All Americans should be treated equally by the law, whether they marry in a church, another religious institution, or a town hall. This does not mean that any religious group would be forced by the state to recognize relationships that run counter to their conscience. Civil equality is compatible with, and indeed promotes, freedom of conscience.

Well said. And bravo.

Comments

  1. Gvlgeologist, FCD says

    The only problem with that statement (and I agree, bravo) is that in today’s conservative movement, right wing christians demand bigotry.

  2. tynk says

    a couple things:

    1: During the republican primary run up, I had stated that of all the candidates, John Huntsman was the only one that would make me question who I was voting for. I knew he didn’t have a chance, but that said more about the party than the candidate. So thank you Mr. Huntsman for considering me a person.

    2: What the heck is a “Utahns “?

  3. Phillip IV says

    While serving as governor of Utah, I pushed for civil unions and expanded reciprocal benefits for gay citizens.

    Yeah, and while he was at that about every second sentence from him was “But I firmly believe that marriage is only between a man and a woman”. Seems that part has fallen victim to an expedient little ret-con.
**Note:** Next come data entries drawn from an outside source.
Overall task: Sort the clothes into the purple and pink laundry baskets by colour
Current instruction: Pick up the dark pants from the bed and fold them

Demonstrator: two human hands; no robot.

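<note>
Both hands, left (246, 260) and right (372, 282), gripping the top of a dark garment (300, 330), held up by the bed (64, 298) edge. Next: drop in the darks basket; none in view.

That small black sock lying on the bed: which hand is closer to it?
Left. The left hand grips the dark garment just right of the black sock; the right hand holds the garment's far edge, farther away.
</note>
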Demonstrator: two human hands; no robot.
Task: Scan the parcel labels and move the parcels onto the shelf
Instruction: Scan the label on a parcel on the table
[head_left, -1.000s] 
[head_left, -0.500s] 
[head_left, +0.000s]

    But at this point I’m not even sure whether Huntsman’s ‘evolution’ is a positive sign or not: Did he change his position because he feels it’s becoming increasingly acceptable within his party, or has he just resigned himself to the fact that the Tea Party wing will never forgive him the civil unions thing, anyway, so he might as well got the whole way?

  4. says

    I guess he’s given up on the idea of running for President, unless he’s foolish enough to believe enough of the Republican Party will change their mind on gay marriage soon enough for him to try again.

    I have every expectation that the Republican Party will stop fighting this losing cause once they see that public opinion is dead set against them, but there is a difference between not fighting it and embracing it — which is what Huntsman is doing. For that, he’ll be left out in the cold.

  5. says

    And let’s not forget Ted Olsen:

    Many of my fellow conservatives have an almost knee-jerk hostility toward gay marriage. This does not make sense, because same-sex unions promote the values conservatives prize. Marriage is one of the basic building blocks of our neighborhoods and our nation. At its best, it is a stable bond between two individuals who work to create a loving household and a social and economic partnership. We encourage couples to marry because the commitments they make to one another provide benefits not only to themselves but also to their families and communities. Marriage requires thinking beyond one’s own needs. It transforms two individuals into a union based on shared aspirations, and in doing so establishes a formal investment in the well-being of society. The fact that individuals who happen to be gay want to share in this vital social institution is evidence that conservative ideals enjoy widespread acceptance. Conservatives should celebrate this, rather than lament it.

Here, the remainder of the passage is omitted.